His new book of short stories is utterly brilliant. The nine stories contained in The Pier Falls are beautifully crafted, realistic, gritty, funny and poignant. All the stories are good, but two of them stood out to me as being exceptional, for different reasons.
The first, which lends its title to the whole collection, reads like a disaster scenario from a Civil Defence training exercise. A catalogue of events as the rusting pier of an English south coast town buckles and breaks and all manner of mayhem breaks out. The story charts the impact on all those in the area over the course of the first few minutes and then over the subsequent hours. Families literally thrown in different directions. People in the water, people trapped at the end of the pier and others running for their lives. And then the reactions and responses of those around.

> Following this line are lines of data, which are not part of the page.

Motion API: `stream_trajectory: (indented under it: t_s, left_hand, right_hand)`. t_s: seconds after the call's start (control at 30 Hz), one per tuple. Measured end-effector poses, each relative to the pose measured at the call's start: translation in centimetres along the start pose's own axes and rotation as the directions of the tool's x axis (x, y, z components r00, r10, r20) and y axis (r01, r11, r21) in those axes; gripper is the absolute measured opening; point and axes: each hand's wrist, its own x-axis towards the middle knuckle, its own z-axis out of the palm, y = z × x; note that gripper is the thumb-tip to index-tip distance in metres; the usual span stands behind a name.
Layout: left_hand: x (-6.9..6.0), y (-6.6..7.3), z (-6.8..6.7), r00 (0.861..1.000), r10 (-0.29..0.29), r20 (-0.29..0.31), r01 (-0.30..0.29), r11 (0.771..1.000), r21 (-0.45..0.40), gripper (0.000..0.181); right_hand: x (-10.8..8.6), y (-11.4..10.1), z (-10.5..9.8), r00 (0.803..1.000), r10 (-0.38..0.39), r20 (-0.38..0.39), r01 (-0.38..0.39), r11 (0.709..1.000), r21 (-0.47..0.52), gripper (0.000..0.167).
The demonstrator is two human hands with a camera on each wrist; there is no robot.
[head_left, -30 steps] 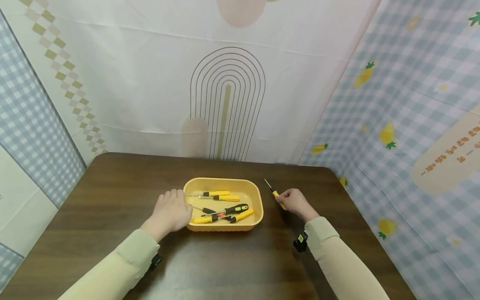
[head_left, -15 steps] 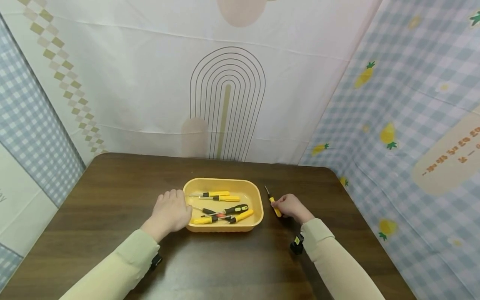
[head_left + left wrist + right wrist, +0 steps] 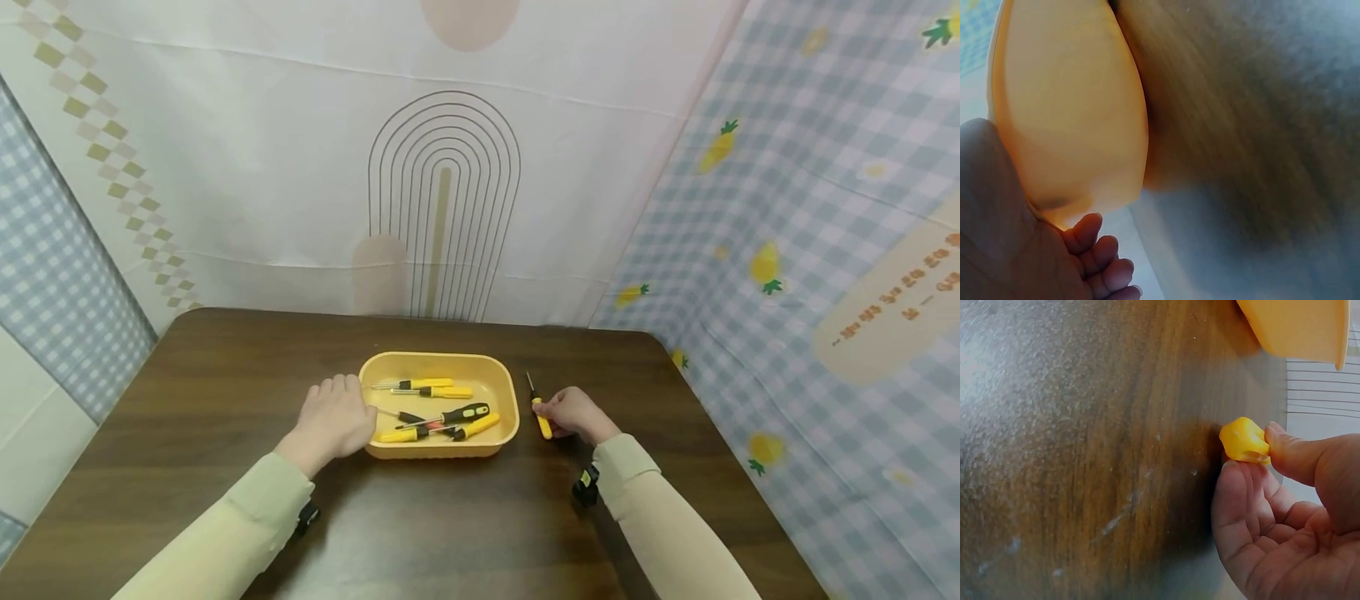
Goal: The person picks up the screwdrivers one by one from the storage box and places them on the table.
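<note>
A shallow yellow plastic basket (image 3: 438,451) stands on the dark table, with several screwdrivers inside, among them a black-handled screwdriver (image 3: 467,413) and a yellow-handled screwdriver (image 3: 450,392). My left hand (image 3: 332,417) grips the basket's left end; in the left wrist view its thumb lies along the rim and its fingers (image 3: 1104,250) curl by the outer wall. To the right of the basket, my right hand (image 3: 573,412) pinches the handle of another screwdriver (image 3: 543,427) between thumb and fingers. That shaft points away toward the back of the table. From the right wrist, mostly the handle's butt (image 3: 1242,439) shows.
The brown wooden table (image 3: 420,533) reaches back to a white patterned cloth (image 3: 300,167). A blue checked cloth (image 3: 810,192) hangs along the right side. Small black cameras sit under both wrists.
My right hand has moved a little left toward the basket with the screwdriver, which now stands closer to straight up and down in the head view. My left hand stays on the basket.
</note>
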Motion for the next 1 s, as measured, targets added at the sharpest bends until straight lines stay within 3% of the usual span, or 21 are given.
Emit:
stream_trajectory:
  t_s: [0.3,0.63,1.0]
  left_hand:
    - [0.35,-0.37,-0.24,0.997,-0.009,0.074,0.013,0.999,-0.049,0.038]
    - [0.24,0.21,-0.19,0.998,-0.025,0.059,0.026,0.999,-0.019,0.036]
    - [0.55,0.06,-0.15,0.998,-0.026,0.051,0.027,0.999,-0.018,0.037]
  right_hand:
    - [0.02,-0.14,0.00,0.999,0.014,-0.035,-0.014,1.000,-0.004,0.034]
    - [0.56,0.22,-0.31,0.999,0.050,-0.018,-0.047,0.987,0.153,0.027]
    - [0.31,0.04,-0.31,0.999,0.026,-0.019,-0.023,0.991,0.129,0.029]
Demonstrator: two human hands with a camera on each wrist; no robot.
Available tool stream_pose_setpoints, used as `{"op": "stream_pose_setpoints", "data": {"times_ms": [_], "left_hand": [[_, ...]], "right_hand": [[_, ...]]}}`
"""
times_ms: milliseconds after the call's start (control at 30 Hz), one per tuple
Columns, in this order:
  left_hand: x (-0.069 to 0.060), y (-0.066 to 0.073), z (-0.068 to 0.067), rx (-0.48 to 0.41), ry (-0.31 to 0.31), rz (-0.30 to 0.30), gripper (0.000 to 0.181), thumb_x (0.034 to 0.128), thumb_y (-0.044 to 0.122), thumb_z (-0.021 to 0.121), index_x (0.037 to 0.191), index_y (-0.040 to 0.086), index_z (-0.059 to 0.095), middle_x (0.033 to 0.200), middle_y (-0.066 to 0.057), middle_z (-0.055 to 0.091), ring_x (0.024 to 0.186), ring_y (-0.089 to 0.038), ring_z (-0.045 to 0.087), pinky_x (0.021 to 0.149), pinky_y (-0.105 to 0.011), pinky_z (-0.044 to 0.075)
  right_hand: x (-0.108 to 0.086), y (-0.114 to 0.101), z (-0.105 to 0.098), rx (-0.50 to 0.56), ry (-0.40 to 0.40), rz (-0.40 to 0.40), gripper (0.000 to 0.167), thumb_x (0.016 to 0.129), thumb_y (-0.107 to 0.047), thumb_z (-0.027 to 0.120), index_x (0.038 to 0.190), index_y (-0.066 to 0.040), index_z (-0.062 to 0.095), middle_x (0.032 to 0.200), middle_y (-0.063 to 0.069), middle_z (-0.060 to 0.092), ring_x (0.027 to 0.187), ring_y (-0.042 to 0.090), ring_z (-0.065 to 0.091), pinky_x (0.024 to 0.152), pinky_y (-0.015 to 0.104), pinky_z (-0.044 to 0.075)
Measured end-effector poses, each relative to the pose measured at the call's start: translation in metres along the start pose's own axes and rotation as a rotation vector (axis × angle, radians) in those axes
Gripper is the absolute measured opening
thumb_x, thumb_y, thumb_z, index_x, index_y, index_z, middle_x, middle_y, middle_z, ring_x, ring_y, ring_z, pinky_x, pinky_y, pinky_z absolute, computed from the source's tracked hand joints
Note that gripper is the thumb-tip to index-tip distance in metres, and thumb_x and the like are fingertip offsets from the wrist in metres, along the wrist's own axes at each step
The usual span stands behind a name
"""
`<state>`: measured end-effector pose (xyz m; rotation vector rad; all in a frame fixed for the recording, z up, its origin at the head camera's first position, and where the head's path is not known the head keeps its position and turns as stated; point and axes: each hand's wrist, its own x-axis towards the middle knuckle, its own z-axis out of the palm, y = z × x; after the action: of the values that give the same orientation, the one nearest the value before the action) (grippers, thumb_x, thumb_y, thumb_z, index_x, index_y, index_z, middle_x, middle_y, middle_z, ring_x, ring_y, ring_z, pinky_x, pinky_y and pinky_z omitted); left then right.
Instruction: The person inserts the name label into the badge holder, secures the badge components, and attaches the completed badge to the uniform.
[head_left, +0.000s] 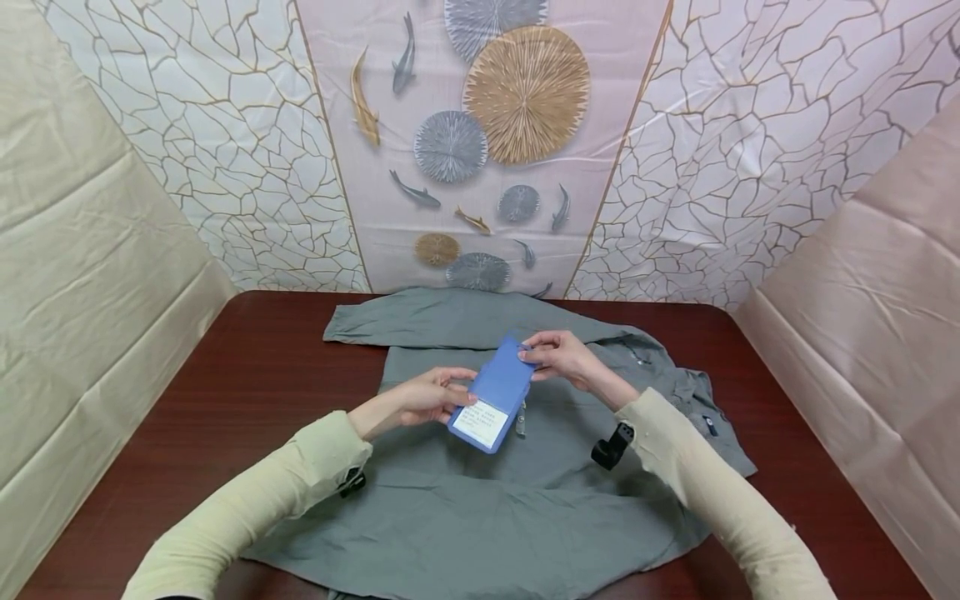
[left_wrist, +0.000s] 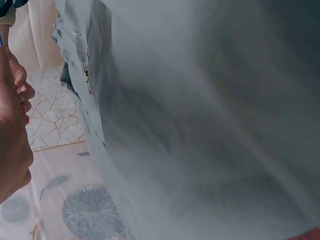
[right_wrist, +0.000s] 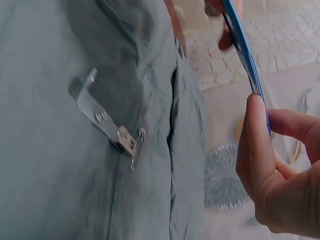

Those that plunge into the sea to rescue people in the water and those who simply stand and stare until the police and rescue services arrive. The beauty of the tale is its detachment, its clinical description of horrors unfolding.
My favourite story is called Wodwo and is the longest of the nine tales. There was something familiar about the title that reminded me of the old word Woodwose, an ancient name in the UK for a wild man or the green man of legend who lived wild in the woods and forests of the mediaeval world. According to Mark Haddon the word he was using came from the mediaeval poem Sir Gawain and the Green Knight and was a word for a serpent. Whatever its origin, I was neither prepared nor expecting the way that this might play out in a modern day story. The Cooper family is gathering on Christmas Eve. Two sons and a daughter are making their way, along with their various children and spouses, to their parents’ home for the annual ritual. Part of why this story works so well for me is the wonderful accuracy of how these relationships play out and are clinically observed. The eldest, arrogant son, Gavin has brought an extravagant ninety pound bottle of wine that he knows only his father will appreciate, while his sister Sarah has brought a three pound box of After Eight mints to offset the grand gesture that she knows her brother is bound to make. These little observations make the story bubble with life. What happens next is so totally unexpected and also impossible, that it forces the reader into an unexpected position. We no longer take the story seriously, because of the impossibility, but because everything else continues to be plausible and realistic we are forced to do what the characters in the story do, to carry on and push the impossibility out of our minds. I like the way this is done. We have to accept and carry on just like the characters do. We have to watch while the whole horror of the story unfolds. It is brilliant and I love it.
The stories in The Pier Falls have been called “dark” by some reviewers, but in reality I think they are very much like real life, the things that fascinate and intrigue us are often the bizarre or the macabre. One of my favourite books of 2016.